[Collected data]
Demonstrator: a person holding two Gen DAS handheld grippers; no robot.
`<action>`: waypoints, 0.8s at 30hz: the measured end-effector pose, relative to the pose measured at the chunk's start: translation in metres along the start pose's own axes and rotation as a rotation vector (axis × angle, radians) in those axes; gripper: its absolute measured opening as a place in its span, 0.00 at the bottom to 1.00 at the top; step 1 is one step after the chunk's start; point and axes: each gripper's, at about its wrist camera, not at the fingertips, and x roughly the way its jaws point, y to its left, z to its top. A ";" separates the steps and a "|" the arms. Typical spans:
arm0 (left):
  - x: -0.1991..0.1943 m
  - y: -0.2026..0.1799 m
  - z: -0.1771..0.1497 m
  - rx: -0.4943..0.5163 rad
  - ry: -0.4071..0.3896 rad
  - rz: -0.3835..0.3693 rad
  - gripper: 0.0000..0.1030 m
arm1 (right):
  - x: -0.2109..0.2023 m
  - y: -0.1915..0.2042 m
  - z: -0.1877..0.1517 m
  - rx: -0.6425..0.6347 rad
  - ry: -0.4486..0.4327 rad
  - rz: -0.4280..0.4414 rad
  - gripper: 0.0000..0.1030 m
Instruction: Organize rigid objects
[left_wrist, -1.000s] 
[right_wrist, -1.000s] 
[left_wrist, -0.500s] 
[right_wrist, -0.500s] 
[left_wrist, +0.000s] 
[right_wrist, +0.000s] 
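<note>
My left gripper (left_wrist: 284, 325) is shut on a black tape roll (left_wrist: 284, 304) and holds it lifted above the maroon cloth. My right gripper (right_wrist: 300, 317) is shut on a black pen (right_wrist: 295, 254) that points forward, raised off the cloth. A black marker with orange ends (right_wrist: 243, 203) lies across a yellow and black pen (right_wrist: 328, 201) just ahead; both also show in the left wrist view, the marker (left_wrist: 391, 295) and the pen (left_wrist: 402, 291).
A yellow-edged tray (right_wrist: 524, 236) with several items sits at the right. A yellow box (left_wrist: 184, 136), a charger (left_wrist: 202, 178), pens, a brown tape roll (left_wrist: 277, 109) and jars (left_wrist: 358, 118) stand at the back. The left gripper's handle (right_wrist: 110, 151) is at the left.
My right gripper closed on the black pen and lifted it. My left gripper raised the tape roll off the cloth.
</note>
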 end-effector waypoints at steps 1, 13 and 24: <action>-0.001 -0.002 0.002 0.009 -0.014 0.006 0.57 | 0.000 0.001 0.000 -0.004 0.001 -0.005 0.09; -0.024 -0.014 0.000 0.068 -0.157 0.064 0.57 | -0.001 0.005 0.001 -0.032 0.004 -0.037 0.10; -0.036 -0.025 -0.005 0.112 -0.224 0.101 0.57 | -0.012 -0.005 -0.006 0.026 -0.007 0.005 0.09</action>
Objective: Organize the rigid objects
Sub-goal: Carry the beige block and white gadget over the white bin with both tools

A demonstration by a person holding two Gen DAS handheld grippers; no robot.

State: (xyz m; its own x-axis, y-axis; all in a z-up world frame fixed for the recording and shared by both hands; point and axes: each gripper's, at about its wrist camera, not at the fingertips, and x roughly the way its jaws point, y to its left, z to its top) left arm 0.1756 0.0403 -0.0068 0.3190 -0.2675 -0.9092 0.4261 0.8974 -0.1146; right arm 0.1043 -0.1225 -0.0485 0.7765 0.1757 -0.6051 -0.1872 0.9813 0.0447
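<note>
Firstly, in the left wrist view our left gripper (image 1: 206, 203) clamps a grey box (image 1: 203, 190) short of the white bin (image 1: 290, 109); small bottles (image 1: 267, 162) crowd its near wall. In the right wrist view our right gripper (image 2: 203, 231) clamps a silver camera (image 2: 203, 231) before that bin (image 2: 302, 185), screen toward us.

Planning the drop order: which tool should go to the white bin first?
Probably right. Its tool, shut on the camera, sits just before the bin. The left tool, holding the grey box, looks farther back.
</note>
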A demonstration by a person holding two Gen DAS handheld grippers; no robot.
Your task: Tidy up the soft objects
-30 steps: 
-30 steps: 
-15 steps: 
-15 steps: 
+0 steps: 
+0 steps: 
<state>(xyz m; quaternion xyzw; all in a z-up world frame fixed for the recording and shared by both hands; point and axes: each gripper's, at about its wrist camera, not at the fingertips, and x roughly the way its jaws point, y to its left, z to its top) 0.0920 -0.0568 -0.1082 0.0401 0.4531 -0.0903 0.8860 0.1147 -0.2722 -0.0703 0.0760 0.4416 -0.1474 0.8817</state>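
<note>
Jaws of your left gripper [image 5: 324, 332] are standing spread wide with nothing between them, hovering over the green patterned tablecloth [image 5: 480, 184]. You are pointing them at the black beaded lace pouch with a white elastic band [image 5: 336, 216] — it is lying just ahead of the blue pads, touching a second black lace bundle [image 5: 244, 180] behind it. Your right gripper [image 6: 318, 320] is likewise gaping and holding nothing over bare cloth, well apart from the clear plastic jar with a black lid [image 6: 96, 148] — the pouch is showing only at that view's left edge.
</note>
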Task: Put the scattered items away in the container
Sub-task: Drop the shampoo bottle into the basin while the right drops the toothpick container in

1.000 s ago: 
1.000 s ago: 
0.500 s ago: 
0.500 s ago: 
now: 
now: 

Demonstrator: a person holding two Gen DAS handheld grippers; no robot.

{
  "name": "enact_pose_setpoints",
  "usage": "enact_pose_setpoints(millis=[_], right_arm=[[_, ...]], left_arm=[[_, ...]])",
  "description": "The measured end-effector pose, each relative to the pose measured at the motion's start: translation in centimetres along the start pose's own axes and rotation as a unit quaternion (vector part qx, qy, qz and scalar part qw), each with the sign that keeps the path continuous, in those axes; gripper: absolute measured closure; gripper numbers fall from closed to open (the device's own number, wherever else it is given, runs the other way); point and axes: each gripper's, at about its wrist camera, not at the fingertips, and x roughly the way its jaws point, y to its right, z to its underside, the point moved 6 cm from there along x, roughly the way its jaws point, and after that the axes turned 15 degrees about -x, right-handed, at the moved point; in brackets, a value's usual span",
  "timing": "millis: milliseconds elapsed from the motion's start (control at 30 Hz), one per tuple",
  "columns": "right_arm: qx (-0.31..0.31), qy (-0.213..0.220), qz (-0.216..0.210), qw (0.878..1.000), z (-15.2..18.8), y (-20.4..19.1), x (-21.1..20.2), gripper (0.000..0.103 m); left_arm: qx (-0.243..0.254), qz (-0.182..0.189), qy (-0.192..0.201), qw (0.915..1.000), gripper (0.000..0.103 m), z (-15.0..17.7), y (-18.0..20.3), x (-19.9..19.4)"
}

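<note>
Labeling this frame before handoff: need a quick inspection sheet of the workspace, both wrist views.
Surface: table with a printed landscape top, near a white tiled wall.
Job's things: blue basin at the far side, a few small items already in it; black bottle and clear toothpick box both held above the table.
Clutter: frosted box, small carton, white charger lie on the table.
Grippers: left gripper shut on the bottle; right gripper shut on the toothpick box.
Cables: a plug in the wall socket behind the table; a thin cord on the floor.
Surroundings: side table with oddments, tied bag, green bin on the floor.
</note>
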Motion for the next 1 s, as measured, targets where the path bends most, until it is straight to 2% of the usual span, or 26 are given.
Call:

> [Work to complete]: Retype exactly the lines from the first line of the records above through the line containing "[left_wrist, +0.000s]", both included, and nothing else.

> [Output below]:
Demonstrator: a person holding two Gen DAS handheld grippers; no robot.
`<action>`: waypoints, 0.8s at 30hz: the measured end-effector pose, relative to the pose measured at the chunk's start: translation in metres along the start pose's own axes and rotation as a rotation vector (axis × angle, radians) in those axes; gripper: its absolute measured opening as a place in its span, 0.00 at the bottom to 1.00 at the top; step 1 is one step after the chunk's start; point and axes: each gripper's, at about its wrist camera, not at the fingertips, and x roughly the way its jaws point, y to its left, z to its top. A ";" separates the steps and a "|" the arms. Typical spans:
arm0 (left):
  - x: -0.1991..0.1943 m
  - y: -0.2026..0.1799 m
  - z: -0.1771..0.1497 m
  - rx: -0.4943..0.5163 rad
  - ry: -0.4071..0.3896 rad
  - rz: -0.3835..0.3693 rad
  - gripper: 0.0000..0.1030 m
arm1 (right):
  - x: -0.2109..0.2023 m
  - y: -0.1915..0.2042 m
  - z: -0.1877..0.1517 m
  - rx: -0.6425..0.6347 rad
  - ry: -0.4486..0.4327 rad
  - rz: -0.4280..0.4414 rad
  - gripper: 0.0000..0.1030 m
Instruction: Organize rigid objects
[left_wrist, -1.000s] 
[right_wrist, -1.000s] 
[left_wrist, -0.500s] 
[right_wrist, -0.500s] 
[left_wrist, +0.000s] 

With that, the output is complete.